S’il n’est pas toujours aisé de chiffrer les conséquences du désengagement, de l’absentéisme, ou du burn-out, le sujet des "toxic workplaces" occupe désormais les esprits en continu. A juste titre, tant il est par moment utile de quitter l’angélisme de la reconnaissance positive pour s’attaquer de front aux systèmes ou individualités qui freinent nos entreprises. Mais aussi car le sujet est indissociable des efforts déployés pour attirer et surtout retenir les talents. Les RH sont un tout interconnecté, donc on se doit de parler de tout.

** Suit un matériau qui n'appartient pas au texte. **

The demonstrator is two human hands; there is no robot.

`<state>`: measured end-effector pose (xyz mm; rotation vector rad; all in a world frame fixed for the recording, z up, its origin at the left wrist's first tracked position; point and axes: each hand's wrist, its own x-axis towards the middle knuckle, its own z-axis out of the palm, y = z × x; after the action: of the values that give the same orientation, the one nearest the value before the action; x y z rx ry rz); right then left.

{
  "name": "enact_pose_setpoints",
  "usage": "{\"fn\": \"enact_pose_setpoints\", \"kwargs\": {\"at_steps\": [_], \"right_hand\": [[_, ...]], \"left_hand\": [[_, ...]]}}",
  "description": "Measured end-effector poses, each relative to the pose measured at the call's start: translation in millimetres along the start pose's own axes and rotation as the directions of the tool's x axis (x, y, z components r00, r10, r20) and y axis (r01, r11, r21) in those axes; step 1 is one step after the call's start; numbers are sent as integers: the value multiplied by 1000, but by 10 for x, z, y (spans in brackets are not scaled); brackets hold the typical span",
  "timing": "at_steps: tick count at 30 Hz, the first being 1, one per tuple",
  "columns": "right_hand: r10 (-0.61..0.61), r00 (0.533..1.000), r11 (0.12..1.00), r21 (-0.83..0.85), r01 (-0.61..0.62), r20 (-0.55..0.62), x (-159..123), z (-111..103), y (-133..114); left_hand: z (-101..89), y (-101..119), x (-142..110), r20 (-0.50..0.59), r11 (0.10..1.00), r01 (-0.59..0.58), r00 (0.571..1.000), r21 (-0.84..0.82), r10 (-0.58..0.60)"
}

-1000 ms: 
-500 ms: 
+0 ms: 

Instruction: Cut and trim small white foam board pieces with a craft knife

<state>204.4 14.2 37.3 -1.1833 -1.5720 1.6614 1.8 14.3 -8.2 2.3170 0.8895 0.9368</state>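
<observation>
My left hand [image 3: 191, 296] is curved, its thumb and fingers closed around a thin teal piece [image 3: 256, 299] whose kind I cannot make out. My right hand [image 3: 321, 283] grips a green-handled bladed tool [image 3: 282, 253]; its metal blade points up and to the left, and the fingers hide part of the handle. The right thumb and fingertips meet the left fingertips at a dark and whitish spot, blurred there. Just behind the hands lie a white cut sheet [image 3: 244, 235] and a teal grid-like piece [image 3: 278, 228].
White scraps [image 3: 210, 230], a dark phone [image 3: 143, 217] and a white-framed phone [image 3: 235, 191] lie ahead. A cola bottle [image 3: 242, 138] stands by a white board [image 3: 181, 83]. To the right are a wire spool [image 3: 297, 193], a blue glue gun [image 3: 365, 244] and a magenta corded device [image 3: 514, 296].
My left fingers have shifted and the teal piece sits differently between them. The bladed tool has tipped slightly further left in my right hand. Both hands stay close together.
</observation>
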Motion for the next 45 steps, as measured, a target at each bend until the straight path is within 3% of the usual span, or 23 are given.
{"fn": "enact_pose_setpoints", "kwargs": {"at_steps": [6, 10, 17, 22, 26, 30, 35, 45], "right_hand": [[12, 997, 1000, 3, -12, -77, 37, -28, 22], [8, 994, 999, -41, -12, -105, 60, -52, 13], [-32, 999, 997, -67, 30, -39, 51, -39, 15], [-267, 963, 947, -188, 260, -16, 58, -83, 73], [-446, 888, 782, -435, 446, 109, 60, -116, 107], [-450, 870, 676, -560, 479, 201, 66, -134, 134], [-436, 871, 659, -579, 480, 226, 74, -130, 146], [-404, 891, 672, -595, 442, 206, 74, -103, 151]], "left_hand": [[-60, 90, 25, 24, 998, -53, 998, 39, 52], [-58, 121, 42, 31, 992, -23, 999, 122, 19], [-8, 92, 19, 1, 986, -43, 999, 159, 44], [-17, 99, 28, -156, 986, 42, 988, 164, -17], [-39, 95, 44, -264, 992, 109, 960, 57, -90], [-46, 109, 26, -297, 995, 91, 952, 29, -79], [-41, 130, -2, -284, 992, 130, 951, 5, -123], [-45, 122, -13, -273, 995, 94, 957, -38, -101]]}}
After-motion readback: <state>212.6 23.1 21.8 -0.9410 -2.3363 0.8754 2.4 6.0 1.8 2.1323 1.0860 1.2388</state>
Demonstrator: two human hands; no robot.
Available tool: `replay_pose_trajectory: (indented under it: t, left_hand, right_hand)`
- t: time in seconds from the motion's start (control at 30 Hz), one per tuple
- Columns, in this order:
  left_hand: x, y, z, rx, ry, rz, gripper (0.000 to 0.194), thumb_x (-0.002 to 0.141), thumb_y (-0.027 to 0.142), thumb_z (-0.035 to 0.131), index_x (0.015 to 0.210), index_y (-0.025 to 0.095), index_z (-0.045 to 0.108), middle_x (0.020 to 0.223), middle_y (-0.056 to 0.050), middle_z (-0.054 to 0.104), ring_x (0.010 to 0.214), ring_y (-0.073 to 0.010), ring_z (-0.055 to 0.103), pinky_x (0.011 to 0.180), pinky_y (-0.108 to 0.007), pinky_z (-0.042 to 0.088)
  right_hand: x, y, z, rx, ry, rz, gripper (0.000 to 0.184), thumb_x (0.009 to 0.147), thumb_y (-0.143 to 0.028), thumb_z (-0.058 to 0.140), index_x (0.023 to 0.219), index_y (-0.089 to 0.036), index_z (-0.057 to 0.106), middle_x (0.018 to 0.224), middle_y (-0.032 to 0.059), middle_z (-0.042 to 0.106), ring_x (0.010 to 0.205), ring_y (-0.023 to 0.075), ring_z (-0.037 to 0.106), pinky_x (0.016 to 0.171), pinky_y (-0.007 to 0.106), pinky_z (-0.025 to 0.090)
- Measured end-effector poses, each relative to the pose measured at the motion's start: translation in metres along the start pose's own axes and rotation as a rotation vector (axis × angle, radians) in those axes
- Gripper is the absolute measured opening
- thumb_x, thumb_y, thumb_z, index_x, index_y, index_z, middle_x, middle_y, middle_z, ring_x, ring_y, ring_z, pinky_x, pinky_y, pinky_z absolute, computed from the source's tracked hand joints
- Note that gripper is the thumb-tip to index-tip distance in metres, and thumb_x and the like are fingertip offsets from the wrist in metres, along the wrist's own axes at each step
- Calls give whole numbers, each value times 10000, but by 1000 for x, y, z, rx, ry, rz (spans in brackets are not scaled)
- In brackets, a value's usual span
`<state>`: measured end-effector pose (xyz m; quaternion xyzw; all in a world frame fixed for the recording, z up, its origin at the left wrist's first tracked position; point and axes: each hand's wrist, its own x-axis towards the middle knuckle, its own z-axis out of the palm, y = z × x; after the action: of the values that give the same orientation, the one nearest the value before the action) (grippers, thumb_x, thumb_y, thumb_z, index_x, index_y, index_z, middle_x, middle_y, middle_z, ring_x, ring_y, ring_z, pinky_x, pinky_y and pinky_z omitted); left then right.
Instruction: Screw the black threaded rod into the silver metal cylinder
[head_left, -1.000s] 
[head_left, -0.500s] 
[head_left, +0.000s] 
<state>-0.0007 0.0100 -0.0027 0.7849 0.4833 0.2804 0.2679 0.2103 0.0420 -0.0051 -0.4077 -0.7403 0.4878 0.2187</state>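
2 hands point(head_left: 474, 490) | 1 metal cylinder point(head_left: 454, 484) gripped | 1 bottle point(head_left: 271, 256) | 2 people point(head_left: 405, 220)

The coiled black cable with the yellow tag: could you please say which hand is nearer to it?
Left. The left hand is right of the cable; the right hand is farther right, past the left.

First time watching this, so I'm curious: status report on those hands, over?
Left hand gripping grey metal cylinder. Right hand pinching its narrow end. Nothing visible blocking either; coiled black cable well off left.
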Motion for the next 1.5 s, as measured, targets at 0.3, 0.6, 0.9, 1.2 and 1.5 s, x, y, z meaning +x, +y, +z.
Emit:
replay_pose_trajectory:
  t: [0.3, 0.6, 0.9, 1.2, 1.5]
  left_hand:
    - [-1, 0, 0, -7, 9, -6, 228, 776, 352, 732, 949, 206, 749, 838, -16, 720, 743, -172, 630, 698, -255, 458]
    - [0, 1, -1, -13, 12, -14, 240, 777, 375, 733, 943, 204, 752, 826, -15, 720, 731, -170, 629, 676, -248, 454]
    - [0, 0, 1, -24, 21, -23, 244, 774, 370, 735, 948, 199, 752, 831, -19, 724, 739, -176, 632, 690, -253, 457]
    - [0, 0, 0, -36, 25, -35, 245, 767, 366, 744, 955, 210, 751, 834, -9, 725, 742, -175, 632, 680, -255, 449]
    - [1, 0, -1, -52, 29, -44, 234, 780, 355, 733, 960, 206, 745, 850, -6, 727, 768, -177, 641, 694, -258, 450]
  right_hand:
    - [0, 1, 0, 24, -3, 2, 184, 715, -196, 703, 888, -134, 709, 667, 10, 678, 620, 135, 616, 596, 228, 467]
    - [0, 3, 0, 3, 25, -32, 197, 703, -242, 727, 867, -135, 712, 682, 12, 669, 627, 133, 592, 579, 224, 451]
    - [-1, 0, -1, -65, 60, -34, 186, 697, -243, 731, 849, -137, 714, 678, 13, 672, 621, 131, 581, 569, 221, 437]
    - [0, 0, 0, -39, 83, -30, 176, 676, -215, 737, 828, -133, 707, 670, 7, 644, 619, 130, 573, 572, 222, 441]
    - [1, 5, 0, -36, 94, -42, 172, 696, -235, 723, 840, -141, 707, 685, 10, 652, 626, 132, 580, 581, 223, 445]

Harvard vient d’y consacrer une étude, réduite à un panel de 11 entreprises certes, mais qui a néanmoins le mérite d'avoir recueilli les avis de plus de 50.000 salariés. A la clé - souligné dans un article de Inc  - une liste de cinq signes attendus à surveiller : les rumeurs se propagent, le moral est au plus bas, les managers se comportent davantage en dictateurs qu’en leaders, l’entreprises se déshumanise, et les problèmes de santé et d’absentéisme s’accumulent. Rien de transcendant me diriez-vous, et vous auriez raison. 

La vraie nouvelle de vient pas de cet article, mais du fait que c’est le dixième article de l’année sur ce thème, uniquement pour ce média, considéré comme un trendsetter. Gros souci donc. Mais aussi, le signe fort que l’on cherche à cerner les composantes d’un concept encore un peu flou et à en identifier les responsables : dirigeants dictateurs, managers alternant encouragement et découragement et enfin - il était temps - certains employés « toxiques ». Un sujet quasi tabou pour beaucoup.

Dans ce domaine, il est important de rappeler ce que Reed Hastings, le boss de Netflix, appelle les Brilliant Jerks. Selon ce que vous vous autorisez à écrire, considérons qu’il s’agit souvent de personnes douées mais à comportement indélicat, ou, plus littéralement de c*****ds brilliants.

La grande question est ensuite de savoir quelle stratégie adopter. Sans surprise, les penseurs académiques prônent une réponse graduée, progressive, très éloignée de la recommandation d’Hastings : "get rid of them". Si Netflix n’avait pas été salué comme initiateur d’une culture RH révolutionnaire, on se serait arrêté là. Mais voilà, le manifeste RH de la société qui est à l’entertainement que qu’Amazon est au commerce en ligne a été universellement salué comme un des documents les plus importants produits par la Silicon Valley.

Comment les identifier ? Les plus simples (l’incompétent, le martyr paranoïaque, le fainéant) sont simples à diagnostiquer. Socialite et sociopathe un peu moins.  Quant au pervers narcissique, c’est très compliqué. L’idéal est de faire confiance a ses équipes et à la technologie, par exemple l’essor des sondages éclair: une des technologies les plus impactantes aujourd’hui selon Christa Manning, VP & HR Solution Research Leader de Bersin/Deloitte dans une interview accordée à Recruiter. Mais aussi de proposer des objectifs & récompenses d’équipes, afin que celles-ci expulsent naturellement les éléments indésirables. La gamification est aussi est bien sûr d’un énorme apport dans ces cas-là.

Et s’ils sont, néanmoins, vraiment brillants ? Qu’importe ce que Steve Jobs ou Travis Kalanick ont accompli, les dépositaires de la culture Netflix ont toujours, au moment fort des débats sur ces deux génies à juste titre controversés, réaffirmé leurs principes, persisté et signé. Dans une période de pénurie de talents, ou l’expérience employé et le bien-être sont primordiaux, il est tout aussi juste de souligner que les employés ont des devoirs et que le collectif doit être protégé. 

Nos employés sont devenus des clients internes, et méritent une attention il est vrai plus importante que jamais. Les marketeurs et directeurs commerciaux à la base de ce concept savent pourtant qu’il est souvent préférable de se séparer de clients trop compliqués. Les RH également, et ils disposent désormais de nouveaux outils pour séparer le grain de l’ivraie, sans forcément endosser le rôle du père fouettard.